## Action item
Begin at the line below that has "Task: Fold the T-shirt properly" and stop after the line that has "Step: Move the". Please restate only those lines, word for word.

===== Records provided

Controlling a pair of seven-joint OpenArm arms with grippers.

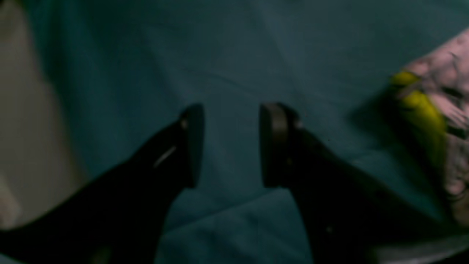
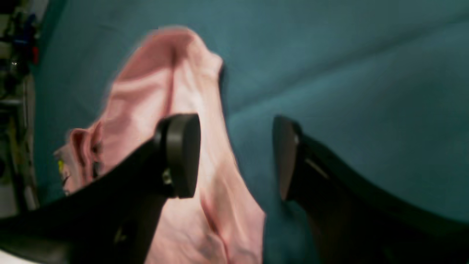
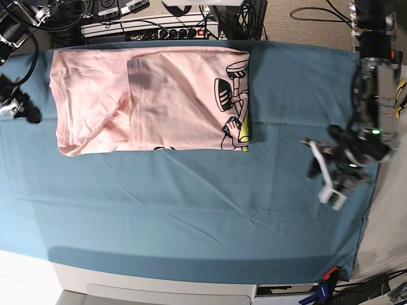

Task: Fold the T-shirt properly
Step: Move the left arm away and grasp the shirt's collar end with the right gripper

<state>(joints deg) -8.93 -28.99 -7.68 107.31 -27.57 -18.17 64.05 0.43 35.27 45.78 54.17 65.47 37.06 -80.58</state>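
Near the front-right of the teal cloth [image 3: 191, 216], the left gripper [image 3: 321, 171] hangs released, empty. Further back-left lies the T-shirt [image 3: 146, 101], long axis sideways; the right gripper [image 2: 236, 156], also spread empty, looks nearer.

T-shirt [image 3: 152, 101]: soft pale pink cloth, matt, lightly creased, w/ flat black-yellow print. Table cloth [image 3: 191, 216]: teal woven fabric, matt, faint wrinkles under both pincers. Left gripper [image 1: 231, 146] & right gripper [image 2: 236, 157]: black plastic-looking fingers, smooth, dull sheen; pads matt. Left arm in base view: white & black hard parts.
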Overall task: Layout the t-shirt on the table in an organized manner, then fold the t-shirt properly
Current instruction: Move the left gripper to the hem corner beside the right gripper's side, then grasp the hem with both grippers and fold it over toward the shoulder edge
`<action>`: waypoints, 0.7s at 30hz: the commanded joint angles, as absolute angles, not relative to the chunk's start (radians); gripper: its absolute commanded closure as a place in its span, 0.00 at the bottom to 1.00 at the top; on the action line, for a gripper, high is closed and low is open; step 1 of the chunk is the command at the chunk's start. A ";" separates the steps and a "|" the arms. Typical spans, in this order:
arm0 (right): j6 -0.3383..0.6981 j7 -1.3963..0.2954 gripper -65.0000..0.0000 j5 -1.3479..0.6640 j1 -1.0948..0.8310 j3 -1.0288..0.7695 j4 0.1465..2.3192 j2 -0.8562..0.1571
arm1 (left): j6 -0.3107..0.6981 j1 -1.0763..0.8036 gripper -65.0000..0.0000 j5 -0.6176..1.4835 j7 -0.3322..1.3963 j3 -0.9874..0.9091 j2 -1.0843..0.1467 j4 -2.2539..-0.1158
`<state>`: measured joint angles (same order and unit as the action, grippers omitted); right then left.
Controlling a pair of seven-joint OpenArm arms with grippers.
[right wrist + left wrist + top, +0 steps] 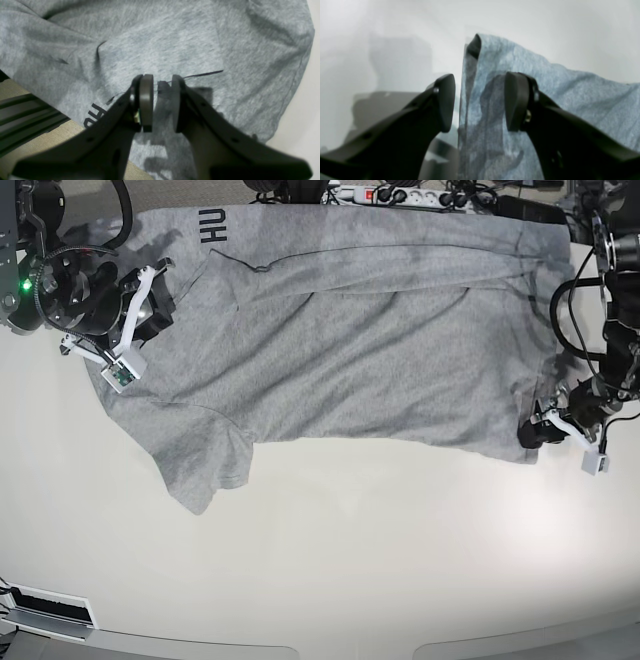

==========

## Response box
Task: Fold the T-shirt properly
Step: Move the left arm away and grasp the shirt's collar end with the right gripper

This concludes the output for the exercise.